Before his trip to China later this month, Duterte is preparing a huge business delegation to negotiate a wide-ranging series of bilateral trade and investment deals. 
China is expected to roll out the red carpet and woo him by showering the Filipino leader with utmost hospitality and respect.
Intent on ensuring territorial disputes don't undermine burgeoning ties with China, Duterte has seemingly asked Filipinos to not insist on regaining control of the bitterly disputed Scarborough Shoal, which falls well within the Philippines' Exclusive Economic Zone and was the site of a naval standoff between the Philippines and China in 2012.
Emphasising the supposed futility of confronting China on territorial disputes, Duterte has suggested that the Philippines should "not touch the Scarborough Shoal issue because we cannot win that", since, he argues, "We can't beat [China]".
Meanwhile, relations with traditional allies such as America have hit rock bottom, as disagreements over human rights and South China Sea issues are compounded.

Confrontational language

The US President Barack Obama has openly criticised Duterte's campaign against drugs, while encouraging the Philippines to settle territorial disputes with China in accordance to the arbitration award at The Hague. 

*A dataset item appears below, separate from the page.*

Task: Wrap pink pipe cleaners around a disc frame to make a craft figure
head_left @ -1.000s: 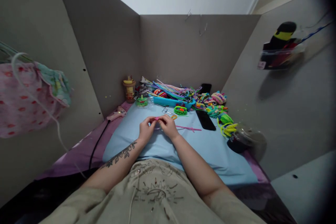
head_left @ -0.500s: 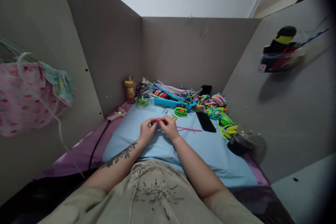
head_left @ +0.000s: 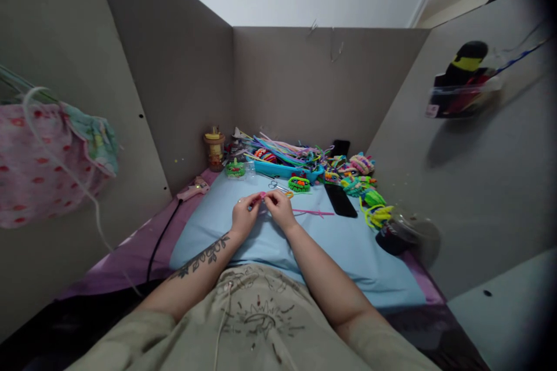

Notwithstanding Dutetre's fiery criticism of America, the superpower remains deeply popular among Filipinos, who are largely critical and suspicious of China.
The same is true of the Philippine security establishment, which is deeply dependent on American training as well as logistical and financial support.
More importantly, Duterte's confrontational language towards America has invited vigorous criticism among his most influential supporters, including former President Fidel Ramos, who recently warned about the risk of "throwing away decades of military partnership, tactical proficiency, compatible weaponry, predictable logistics, and soldier-to-soldier camaraderie" with Americans.
For now, however, it seems that Duterte is more interested in pushing back against Western critics and rebuilding ties with China, even if that means renegotiating certain parameters of existing security cooperation with America. 
But it is unlikely that he will ditch his country's alliance with Washington altogether.